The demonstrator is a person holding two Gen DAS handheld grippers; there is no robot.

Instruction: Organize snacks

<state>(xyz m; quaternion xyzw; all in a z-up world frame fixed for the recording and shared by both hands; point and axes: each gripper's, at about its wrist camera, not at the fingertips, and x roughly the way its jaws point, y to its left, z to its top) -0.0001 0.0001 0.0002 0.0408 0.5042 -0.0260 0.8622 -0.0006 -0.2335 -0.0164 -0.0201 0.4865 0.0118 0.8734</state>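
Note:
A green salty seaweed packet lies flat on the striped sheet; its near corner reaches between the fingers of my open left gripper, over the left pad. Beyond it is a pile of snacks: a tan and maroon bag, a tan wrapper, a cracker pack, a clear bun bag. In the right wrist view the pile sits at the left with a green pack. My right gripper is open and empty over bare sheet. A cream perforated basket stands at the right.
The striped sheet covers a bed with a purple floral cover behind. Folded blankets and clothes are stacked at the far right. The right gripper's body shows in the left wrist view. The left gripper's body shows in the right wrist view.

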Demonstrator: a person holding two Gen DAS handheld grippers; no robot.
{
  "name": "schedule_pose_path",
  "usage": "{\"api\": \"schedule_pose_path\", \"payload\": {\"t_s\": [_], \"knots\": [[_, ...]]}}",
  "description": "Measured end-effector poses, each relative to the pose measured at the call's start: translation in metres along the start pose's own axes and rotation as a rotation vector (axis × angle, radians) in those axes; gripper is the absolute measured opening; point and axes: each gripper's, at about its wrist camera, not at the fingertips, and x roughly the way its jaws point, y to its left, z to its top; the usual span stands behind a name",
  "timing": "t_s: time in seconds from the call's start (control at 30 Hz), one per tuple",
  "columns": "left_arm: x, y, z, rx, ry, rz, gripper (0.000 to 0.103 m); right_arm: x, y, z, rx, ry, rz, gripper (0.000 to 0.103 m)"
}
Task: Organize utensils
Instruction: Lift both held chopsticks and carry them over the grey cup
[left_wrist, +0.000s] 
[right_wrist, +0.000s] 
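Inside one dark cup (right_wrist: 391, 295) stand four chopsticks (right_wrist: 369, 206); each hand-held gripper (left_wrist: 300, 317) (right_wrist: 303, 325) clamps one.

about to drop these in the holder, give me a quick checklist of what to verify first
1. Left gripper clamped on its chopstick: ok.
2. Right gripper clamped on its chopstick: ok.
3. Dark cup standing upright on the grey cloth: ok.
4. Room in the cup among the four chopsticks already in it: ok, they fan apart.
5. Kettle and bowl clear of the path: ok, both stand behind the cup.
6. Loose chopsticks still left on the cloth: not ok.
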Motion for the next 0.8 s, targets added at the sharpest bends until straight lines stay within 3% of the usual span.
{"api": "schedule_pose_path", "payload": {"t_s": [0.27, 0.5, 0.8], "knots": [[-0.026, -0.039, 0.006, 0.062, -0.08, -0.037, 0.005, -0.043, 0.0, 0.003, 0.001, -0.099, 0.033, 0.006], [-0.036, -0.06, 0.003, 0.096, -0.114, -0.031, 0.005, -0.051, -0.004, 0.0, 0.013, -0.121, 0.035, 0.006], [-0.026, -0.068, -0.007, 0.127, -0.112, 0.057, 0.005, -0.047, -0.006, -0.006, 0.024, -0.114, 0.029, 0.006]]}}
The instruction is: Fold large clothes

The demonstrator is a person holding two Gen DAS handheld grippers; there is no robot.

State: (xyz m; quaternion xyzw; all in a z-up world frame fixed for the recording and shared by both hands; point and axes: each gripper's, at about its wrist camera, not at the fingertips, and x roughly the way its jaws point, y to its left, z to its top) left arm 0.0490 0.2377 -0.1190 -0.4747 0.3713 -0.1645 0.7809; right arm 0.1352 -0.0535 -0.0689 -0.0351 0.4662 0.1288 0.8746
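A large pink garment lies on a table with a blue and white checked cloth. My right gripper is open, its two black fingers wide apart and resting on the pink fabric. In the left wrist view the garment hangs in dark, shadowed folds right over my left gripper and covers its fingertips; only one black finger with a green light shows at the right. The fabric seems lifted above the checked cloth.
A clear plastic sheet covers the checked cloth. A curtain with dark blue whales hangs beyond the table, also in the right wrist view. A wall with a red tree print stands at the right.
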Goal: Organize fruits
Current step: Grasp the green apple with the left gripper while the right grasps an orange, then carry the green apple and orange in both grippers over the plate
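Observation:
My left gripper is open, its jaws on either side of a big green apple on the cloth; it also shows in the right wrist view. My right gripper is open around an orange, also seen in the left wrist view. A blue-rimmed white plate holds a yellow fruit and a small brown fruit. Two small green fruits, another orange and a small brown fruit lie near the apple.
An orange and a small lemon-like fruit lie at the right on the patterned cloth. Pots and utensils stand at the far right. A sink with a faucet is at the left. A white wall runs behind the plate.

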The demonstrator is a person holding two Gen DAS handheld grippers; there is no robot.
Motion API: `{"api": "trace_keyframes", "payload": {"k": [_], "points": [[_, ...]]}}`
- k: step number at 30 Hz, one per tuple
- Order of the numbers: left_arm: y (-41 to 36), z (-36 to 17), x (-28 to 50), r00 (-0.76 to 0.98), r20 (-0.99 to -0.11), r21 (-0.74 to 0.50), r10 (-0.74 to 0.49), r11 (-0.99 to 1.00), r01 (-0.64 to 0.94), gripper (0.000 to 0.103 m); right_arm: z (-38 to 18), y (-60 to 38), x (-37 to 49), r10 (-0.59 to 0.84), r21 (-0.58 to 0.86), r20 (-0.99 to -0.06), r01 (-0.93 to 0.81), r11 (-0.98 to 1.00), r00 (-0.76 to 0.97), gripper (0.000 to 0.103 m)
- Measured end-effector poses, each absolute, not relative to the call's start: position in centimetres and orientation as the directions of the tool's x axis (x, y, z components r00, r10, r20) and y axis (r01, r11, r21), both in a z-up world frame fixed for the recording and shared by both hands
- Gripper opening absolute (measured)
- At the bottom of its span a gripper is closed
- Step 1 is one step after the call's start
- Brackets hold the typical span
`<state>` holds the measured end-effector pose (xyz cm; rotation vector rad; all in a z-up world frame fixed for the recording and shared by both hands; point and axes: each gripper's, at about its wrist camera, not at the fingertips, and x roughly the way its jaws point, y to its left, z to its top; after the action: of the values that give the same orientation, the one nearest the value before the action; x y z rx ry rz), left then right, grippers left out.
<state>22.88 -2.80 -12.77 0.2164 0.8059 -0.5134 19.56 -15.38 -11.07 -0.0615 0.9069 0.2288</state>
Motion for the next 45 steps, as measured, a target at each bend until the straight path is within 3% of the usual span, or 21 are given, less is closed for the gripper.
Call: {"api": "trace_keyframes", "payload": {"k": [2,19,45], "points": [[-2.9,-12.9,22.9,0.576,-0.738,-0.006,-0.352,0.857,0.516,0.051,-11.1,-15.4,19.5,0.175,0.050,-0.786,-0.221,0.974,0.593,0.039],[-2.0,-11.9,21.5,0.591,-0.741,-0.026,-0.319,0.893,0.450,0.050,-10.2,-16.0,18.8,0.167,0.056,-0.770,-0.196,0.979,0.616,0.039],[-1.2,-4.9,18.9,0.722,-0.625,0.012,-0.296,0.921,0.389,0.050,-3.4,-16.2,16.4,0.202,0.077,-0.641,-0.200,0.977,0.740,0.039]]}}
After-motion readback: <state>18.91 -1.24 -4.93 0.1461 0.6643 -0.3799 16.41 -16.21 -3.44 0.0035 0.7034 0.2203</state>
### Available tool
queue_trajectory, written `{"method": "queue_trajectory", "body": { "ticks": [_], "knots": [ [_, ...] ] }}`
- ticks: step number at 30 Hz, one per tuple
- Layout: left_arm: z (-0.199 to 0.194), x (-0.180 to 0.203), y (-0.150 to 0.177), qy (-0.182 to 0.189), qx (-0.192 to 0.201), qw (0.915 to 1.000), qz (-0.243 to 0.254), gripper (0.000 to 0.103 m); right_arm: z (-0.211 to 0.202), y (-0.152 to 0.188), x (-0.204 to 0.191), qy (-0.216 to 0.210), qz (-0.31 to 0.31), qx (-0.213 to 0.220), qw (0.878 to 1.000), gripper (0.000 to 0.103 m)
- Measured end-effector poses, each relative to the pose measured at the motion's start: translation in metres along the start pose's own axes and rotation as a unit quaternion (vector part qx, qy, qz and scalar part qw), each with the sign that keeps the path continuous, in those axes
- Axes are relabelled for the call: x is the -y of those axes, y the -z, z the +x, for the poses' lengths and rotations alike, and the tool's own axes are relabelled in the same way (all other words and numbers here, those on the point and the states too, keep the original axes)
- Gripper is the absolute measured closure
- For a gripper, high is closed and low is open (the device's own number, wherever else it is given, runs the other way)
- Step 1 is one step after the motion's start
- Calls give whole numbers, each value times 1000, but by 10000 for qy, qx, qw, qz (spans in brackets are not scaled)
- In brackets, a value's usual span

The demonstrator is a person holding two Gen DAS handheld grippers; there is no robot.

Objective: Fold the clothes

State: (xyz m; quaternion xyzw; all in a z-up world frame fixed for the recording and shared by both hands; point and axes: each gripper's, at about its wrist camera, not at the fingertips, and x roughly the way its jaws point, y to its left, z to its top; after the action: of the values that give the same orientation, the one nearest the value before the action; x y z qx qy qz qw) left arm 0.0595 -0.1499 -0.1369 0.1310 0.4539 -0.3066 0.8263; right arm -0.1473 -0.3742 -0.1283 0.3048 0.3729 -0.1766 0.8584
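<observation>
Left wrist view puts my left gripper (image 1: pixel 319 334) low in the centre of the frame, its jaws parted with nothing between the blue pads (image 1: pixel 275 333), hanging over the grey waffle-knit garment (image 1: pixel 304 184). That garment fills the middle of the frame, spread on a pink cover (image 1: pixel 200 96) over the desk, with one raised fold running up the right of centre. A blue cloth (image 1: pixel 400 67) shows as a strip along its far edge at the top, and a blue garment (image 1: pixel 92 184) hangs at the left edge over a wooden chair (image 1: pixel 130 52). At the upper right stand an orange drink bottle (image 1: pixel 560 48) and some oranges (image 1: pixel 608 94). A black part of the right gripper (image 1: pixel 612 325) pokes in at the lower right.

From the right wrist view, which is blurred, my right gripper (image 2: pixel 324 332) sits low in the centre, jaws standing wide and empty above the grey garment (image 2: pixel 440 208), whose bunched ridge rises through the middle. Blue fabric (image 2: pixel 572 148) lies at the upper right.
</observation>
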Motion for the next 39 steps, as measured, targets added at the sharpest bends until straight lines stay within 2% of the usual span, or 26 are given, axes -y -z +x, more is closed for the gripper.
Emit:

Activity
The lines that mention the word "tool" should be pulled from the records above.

Task solution
- Measured end-effector poses, each absolute, not relative to the call's start: position in centimetres and orientation as the directions of the tool's x axis (x, y, z components r00, r10, r20) and y axis (r01, r11, r21), both in a z-up world frame fixed for the recording and shared by both hands
### Available tool
- Axes are relabelled for the call: x is the -y of those axes, y the -z, z the +x, for the poses' lengths and rotations alike, and the tool's own axes are relabelled in the same way (all other words and numbers here, those on the point and the states too, keep the original axes)

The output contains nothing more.